I realised a couple of years ago that I quite like Björk. Of course, I only realised this after I had already accidentally collected every one of her non-soundtrack albums. This is the kind of weird situation I find myself in sometimes when I buy more records than I can actually absorb in reasonable time.
Vulnicura is a dark and personal album about love, divorce, the breakup of a family, and the most absolute form of existentialist separation. On paper, it seems like one of Björk’s least accessible albums, with only two of its nine tracks running less than 6 minutes, and each of them bearing only the vaguest semblance of pop song structure. The metaphor of a broken life is manifest in the music, which is dissembled and slowly pieced back together in various configurations one after another, in a desperate search to find cohesion, and perhaps a way forward.
That being said, the album does feature the familiar electronic/orchestral hybridisation that has become her signature. There’s plenty of little explosions of jittery beats and electronic bloops dancing around a haunting string section that, with only a couple of exceptions, is the core of proceedings throughout. It’s all very neoclassical.

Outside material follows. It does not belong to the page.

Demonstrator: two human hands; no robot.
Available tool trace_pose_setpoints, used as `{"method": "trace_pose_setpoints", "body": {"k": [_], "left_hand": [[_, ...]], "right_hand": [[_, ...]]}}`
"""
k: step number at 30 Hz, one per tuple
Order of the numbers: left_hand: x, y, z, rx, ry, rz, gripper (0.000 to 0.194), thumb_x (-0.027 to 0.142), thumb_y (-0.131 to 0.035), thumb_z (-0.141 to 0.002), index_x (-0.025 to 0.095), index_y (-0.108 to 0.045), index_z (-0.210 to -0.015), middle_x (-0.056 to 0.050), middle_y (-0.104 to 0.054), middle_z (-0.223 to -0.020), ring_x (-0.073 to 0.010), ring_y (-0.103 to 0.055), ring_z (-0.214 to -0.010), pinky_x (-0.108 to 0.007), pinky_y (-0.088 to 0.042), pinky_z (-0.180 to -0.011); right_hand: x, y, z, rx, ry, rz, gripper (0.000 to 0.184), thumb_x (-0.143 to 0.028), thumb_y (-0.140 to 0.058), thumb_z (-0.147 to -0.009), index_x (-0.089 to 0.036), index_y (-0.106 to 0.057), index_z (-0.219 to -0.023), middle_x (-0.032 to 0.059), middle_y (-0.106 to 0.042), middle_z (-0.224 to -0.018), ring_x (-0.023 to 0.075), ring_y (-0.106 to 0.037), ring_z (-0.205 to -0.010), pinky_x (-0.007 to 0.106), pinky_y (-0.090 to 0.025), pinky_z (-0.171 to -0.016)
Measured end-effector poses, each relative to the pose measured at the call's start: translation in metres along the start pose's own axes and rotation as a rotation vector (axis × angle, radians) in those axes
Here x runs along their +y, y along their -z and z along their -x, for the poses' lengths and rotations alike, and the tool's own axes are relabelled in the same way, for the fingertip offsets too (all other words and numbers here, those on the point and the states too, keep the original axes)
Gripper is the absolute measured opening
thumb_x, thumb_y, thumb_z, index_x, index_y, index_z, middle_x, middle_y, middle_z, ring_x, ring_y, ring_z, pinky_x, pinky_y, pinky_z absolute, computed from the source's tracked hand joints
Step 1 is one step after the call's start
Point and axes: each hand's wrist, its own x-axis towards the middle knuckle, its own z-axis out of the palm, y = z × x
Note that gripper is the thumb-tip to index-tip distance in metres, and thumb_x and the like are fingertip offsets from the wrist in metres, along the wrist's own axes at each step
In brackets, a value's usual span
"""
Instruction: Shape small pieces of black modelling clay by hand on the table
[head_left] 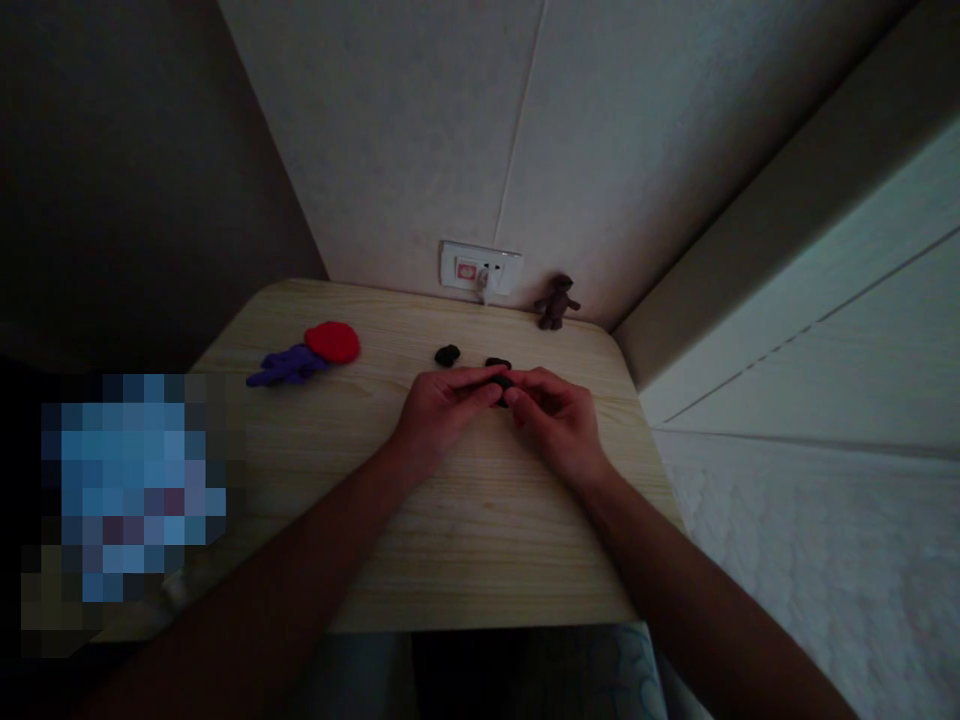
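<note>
Between the fingertips of my left hand (457, 400) and my right hand (555, 405) is a small black lump of modelling clay (502, 389). Thumbs and fingers of both hands pinch it just above the wooden table. Right behind the fingers lies another dark piece (497, 363), partly covered by them. A separate black clay lump (448, 355) rests on the table beyond my left hand. Near the wall at the back right stands a small brown clay figure (556, 303) with arms held out.
On the left of the table (480, 540), a red clay disc (334, 342) lies against a purple clay shape (289, 365). A wall socket (480, 268) with a plug sits behind the table. A pixelated blue area covers the left edge. White quilted bedding (817, 570) is at right.
</note>
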Motion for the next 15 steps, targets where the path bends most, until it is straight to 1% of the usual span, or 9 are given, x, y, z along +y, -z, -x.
{"method": "trace_pose_setpoints", "body": {"k": [2, 4, 7, 9, 11, 13, 15], "left_hand": [[0.001, -0.001, 0.0, 0.024, 0.001, 0.011, 0.033, 0.028, -0.088, -0.071, 0.021, -0.082, -0.103, -0.009, -0.081, -0.107, -0.024, -0.075, -0.101, -0.04, -0.058, -0.097], [0.001, -0.002, -0.001, 0.038, 0.012, 0.058, 0.037, 0.028, -0.09, -0.069, 0.019, -0.08, -0.103, -0.009, -0.081, -0.104, -0.0227, -0.076, -0.096, -0.038, -0.059, -0.093], [0.002, -0.003, -0.002, 0.048, 0.041, 0.14, 0.032, 0.029, -0.092, -0.066, 0.016, -0.079, -0.092, -0.007, -0.081, -0.093, -0.0187, -0.075, -0.083, -0.035, -0.061, -0.084], [0.003, -0.004, -0.002, 0.057, 0.066, 0.178, 0.029, 0.028, -0.093, -0.065, 0.015, -0.077, -0.084, -0.006, -0.079, -0.085, -0.0165, -0.074, -0.076, -0.033, -0.061, -0.08], [0.004, -0.004, -0.001, 0.069, 0.081, 0.194, 0.028, 0.028, -0.093, -0.063, 0.015, -0.077, -0.081, -0.005, -0.079, -0.081, -0.0154, -0.073, -0.073, -0.031, -0.06, -0.078], [0.005, -0.004, -0.001, 0.076, 0.082, 0.188, 0.027, 0.028, -0.093, -0.063, 0.015, -0.077, -0.081, -0.005, -0.079, -0.082, -0.0151, -0.073, -0.073, -0.031, -0.06, -0.078], [0.004, -0.003, 0.0, 0.07, 0.074, 0.177, 0.026, 0.028, -0.093, -0.063, 0.016, -0.078, -0.081, -0.005, -0.079, -0.083, -0.0153, -0.073, -0.073, -0.032, -0.06, -0.079]], "right_hand": [[0.0, 0.0, 0.0, -0.007, -0.011, 0.005, 0.021, -0.035, -0.077, -0.086, -0.022, -0.078, -0.102, 0.0033, -0.074, -0.088, 0.0097, -0.061, -0.061, 0.022, -0.05, -0.051], [-0.001, 0.0, 0.002, 0.03, 0.037, 0.05, 0.022, -0.034, -0.075, -0.088, -0.022, -0.078, -0.105, 0.0039, -0.074, -0.089, 0.0097, -0.06, -0.06, 0.023, -0.05, -0.051], [-0.004, -0.001, 0.005, 0.08, 0.196, 0.239, 0.023, -0.029, -0.072, -0.092, -0.024, -0.078, -0.114, 0.005, -0.075, -0.09, 0.0114, -0.062, -0.064, 0.025, -0.052, -0.055], [-0.007, -0.001, 0.006, 0.081, 0.31, 0.376, 0.024, -0.025, -0.069, -0.094, -0.024, -0.078, -0.116, 0.0059, -0.077, -0.09, 0.0134, -0.065, -0.07, 0.027, -0.054, -0.06], [-0.01, -0.001, 0.006, 0.066, 0.384, 0.473, 0.025, -0.023, -0.067, -0.095, -0.023, -0.078, -0.118, 0.0065, -0.077, -0.091, 0.0147, -0.068, -0.073, 0.028, -0.056, -0.063], [-0.013, -0.001, 0.006, 0.04, 0.411, 0.531, 0.025, -0.023, -0.065, -0.096, -0.022, -0.077, -0.118, 0.0066, -0.077, -0.09, 0.0149, -0.068, -0.074, 0.028, -0.056, -0.063], [-0.014, 0.0, 0.006, 0.024, 0.4, 0.543, 0.023, -0.025, -0.065, -0.096, -0.022, -0.078, -0.116, 0.0064, -0.077, -0.089, 0.0148, -0.068, -0.073, 0.028, -0.056, -0.061]]}}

It’s refreshing how nakedly emotional Vulnicura is – from its controversial and rather on-the-nose artwork depicting Björk with a gaping vaginal chest wound, to the brutally frank lyrics and vocal performances, to the intricately arranged strings.
If you want Björk’s quirky electronic pop music, this maybe isn’t the album to go to. While it’s not a difficult listen, it doesn’t exactly make things easy. Vulnicura is a deeply personal piece of work, but if you’re willing to engage with it, you’ll find it’s one of the most interesting and cohesive moments in her entire career.